> [What this task involves]
Please set down each of the lines below once more, exactly, omitting all pictures.

> [Data shown]
• • • • • • •

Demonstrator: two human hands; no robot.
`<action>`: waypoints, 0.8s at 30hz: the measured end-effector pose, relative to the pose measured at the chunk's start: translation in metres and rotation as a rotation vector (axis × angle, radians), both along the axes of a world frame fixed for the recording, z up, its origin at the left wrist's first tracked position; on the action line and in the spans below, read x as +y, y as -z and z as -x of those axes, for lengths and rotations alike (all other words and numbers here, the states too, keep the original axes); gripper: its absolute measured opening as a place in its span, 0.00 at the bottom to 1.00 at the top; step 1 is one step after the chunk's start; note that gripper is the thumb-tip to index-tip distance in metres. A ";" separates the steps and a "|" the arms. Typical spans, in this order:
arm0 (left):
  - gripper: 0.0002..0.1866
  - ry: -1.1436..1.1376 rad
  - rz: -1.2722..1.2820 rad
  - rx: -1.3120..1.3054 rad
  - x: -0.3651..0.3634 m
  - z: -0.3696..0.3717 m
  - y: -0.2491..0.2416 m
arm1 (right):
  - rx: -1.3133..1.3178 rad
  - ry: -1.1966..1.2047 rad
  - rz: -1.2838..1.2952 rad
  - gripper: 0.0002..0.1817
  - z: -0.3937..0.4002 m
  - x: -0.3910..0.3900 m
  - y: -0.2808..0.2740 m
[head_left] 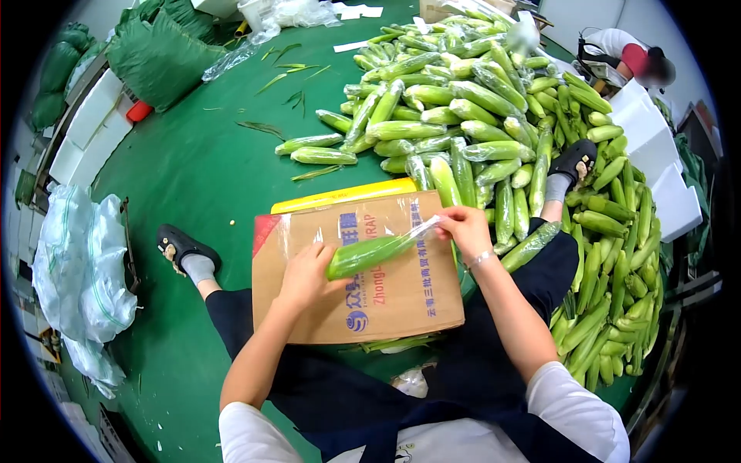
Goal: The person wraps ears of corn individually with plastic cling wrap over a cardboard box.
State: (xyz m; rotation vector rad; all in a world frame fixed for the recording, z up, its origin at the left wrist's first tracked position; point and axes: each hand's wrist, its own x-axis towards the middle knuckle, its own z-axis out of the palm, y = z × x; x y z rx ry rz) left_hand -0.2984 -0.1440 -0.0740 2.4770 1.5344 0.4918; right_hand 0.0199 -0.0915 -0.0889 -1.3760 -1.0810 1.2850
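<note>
A green ear of corn (pixel 363 256) in clear plastic film lies slanted above a brown cardboard box (pixel 301 324) between my legs. My left hand (pixel 309 272) is wrapped round the thick lower-left end of the ear. At the upper right, my right hand (pixel 463 230) pinches the stretched, twisted end of the film. A yellow roll or box (pixel 343 194) lies along the far edge of the cardboard. One wrapped ear (pixel 531 247) rests against my right thigh.
A large heap of wrapped corn (pixel 463 100) rises ahead, with unwrapped ears (pixel 610 309) on the right. Green sacks (pixel 158 58) and clear bags (pixel 81 266) stand at the left. White foam boxes (pixel 656 154) and another person (pixel 621 50) are at the right.
</note>
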 end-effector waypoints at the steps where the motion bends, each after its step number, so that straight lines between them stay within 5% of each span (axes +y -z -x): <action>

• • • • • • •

> [Expected output]
Demonstrator: two human hands; no robot.
`<action>`: waypoints, 0.8s at 30hz: the measured end-effector pose, relative to the pose measured at the chunk's start: translation in metres and rotation as a rotation vector (axis × angle, radians), both along the axes of a world frame fixed for the recording, z up, its origin at the left wrist's first tracked position; on the action line and in the spans below, read x as +y, y as -z and z as -x of those axes, for lengths and rotations alike (all other words and numbers here, the states too, keep the original axes); gripper: its absolute measured opening as a place in its span, 0.00 at the bottom to 1.00 at the top; step 1 is one step after the chunk's start; note that gripper is the thumb-tip to index-tip distance in metres. A ";" separates the steps and a "|" the arms. Typical spans, in this order:
arm0 (left):
  - gripper: 0.0002..0.1866
  - ry: -1.1436..1.1376 rad
  - rz: -1.2722..1.2820 rad
  - rx: -1.3120..1.3054 rad
  - x: -0.3651..0.3634 m
  - z: -0.3696..0.3717 m
  - y: -0.2491..0.2416 m
arm1 (right):
  - rx: -1.3133..1.3178 rad
  - ry: -1.1966..1.2047 rad
  - rz: -1.2838..1.2952 rad
  - gripper: 0.0002..0.1817
  - z: -0.3937..0.4002 m
  - x: -0.3910..0.3900 m
  - y: -0.2808..0.2740 m
[head_left] 
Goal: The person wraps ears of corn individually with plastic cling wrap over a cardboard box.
State: (xyz m; rotation vector rad; all in a world frame fixed for the recording, z up, its origin at the left wrist's first tracked position; point and axes: each hand's wrist, its own x-axis towards the middle knuckle, its own z-axis out of the palm, y = z × x; x y z rx ry rz) left_hand -0.2984 -0.1440 -0.0740 2.4770 1.5344 0.4918; right_hand 0.0199 -0.0915 -0.0889 -1.3760 -1.0810 1.2850
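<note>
A green ear of corn (pixel 363 256) in clear plastic film lies slanted above a brown cardboard box (pixel 301 324) between my legs. My left hand (pixel 309 272) is wrapped round the thick lower-left end of the ear. At the upper right, my right hand (pixel 463 230) pinches the stretched, twisted end of the film. A yellow roll or box (pixel 343 194) lies along the far edge of the cardboard. One wrapped ear (pixel 531 247) rests against my right thigh.
A large heap of wrapped corn (pixel 463 100) rises ahead, with unwrapped ears (pixel 610 309) on the right. Green sacks (pixel 158 58) and clear bags (pixel 81 266) stand at the left. White foam boxes (pixel 656 154) and another person (pixel 621 50) are at the right.
</note>
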 end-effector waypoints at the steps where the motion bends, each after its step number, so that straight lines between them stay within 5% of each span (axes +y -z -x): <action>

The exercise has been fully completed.